How does SQL Server handle simulataneous read/write requests?

Solution 1:

SQL Server is a multi-user database. It's primarily intended to handle multiple simultaneous requests.

Ideally, two queries that take A + B when executed serially will take MAX(A, B) when executed simultaneously.

In order to prevent corrupt data from being read or written, SQL Server uses Transactions and Locking. In addition to this, applications may be managing concurrency as well (optimistic, for example).

Solution 2:

I think that David B provided a good answer, but I'm just going to expand it a bit here with an example.

Let's say that you have two tables in your database, Table_A and Table_B. The server has multiple processors.

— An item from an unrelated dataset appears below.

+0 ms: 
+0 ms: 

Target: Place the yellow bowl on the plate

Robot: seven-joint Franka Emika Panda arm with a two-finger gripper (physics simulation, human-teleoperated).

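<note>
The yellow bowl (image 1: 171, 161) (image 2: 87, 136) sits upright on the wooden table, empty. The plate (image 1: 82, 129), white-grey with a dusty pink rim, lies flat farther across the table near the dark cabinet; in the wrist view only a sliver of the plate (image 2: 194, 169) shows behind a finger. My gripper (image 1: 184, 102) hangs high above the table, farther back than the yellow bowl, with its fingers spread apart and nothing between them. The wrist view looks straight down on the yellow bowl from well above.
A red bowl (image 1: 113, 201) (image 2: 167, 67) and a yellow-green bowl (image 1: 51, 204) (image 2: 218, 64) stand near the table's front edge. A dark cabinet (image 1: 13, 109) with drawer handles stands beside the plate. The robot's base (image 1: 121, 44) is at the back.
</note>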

Further, the disk subsystem puts each table on a separate drive/LUN/spindle (whatever the correct terminology is, I'm not a big hardware guy). Further, the server has multiple NIC cards.

If two users both access the database and one wants to write to Table_A while another wants to read from Table_B then hopefully you can see how the requests could come in simultaneously on different network cards, be handled simultaneously by different CPUs/cores, and the IO activity could all occur simultaneously on the different disks.

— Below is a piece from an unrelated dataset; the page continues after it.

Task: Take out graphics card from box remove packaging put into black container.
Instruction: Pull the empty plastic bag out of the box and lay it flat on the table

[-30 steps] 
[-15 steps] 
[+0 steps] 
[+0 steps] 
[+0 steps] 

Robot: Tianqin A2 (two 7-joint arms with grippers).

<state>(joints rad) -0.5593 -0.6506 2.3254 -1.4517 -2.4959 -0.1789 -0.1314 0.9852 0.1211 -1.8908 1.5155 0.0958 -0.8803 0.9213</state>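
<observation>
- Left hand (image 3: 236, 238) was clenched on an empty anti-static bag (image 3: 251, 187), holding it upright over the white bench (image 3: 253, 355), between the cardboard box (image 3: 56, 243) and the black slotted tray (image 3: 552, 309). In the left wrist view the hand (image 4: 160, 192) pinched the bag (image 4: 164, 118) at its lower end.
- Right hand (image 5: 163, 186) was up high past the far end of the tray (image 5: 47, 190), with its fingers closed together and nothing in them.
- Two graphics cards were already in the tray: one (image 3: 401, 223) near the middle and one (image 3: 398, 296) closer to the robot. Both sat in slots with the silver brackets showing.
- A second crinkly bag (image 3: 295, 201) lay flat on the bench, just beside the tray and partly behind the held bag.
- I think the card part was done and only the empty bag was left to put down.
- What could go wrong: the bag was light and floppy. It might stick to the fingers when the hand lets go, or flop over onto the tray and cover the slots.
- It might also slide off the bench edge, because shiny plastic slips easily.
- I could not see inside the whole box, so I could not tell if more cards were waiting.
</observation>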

Now, in the real world it's seldom this simple. You usually have bottlenecks in one or more of these areas depending on your hardware and how the application is being used. Also, if both users are trying to access the same rows in the same table it could cause a resource bottleneck. So, in real life there are people who spend much of their time trying to find which resources are causing these bottlenecks for an application and getting rid of those bottlenecks. At the very least though, there are usually some areas where things can be processed in parallel.

Solution 3:

Your question implies that before the improvements, SQL access was sequential, i.e. subsequent queries are performed one after another, on the same connection, in the same code thread.

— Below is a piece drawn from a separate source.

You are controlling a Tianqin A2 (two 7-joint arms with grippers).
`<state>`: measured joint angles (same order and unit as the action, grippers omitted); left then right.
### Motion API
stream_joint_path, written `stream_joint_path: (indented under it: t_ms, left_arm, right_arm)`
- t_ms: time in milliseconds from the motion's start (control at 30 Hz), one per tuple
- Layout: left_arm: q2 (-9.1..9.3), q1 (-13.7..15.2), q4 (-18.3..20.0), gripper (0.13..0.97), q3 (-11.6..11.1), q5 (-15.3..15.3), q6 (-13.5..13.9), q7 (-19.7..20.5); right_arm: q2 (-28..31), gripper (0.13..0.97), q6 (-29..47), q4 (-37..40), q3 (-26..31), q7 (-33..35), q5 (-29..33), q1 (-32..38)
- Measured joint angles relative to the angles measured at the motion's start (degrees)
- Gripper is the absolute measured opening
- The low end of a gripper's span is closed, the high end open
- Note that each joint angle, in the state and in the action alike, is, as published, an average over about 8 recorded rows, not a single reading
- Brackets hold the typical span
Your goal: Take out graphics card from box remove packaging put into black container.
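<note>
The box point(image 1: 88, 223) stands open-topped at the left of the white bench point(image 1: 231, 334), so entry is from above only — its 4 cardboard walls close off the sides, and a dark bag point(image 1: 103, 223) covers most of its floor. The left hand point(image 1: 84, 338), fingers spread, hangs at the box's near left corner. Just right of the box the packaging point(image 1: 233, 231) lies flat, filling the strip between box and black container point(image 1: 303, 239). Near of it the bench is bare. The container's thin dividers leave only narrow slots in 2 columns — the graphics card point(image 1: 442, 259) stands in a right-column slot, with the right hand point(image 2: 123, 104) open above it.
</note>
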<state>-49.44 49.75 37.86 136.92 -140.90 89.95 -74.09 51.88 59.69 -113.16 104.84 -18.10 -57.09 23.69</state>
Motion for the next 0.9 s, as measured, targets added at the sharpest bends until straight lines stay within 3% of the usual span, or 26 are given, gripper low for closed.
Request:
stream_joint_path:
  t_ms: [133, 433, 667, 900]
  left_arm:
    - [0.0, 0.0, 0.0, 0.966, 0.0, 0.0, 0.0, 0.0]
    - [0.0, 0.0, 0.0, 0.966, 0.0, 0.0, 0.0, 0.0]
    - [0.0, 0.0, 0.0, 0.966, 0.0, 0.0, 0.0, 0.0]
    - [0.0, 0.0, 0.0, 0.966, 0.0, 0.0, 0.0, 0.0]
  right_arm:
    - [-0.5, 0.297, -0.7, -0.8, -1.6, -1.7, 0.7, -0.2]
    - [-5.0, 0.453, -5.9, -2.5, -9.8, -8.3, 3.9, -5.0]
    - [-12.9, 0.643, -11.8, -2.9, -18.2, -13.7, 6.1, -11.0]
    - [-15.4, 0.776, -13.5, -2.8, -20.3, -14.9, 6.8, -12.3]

Moving the logic to separate threads will cause two distinct effects: firstly, your code no longer has to wait for each query to finish before continuing, and secondly, the SQL queries will be parallelized (to a degree), allowing SQL server to optimize data file access - which it is far, far better at than your code could ever be.

Assuming the code consists of more than pure SQL calls, the former can have as large an impact as the latter.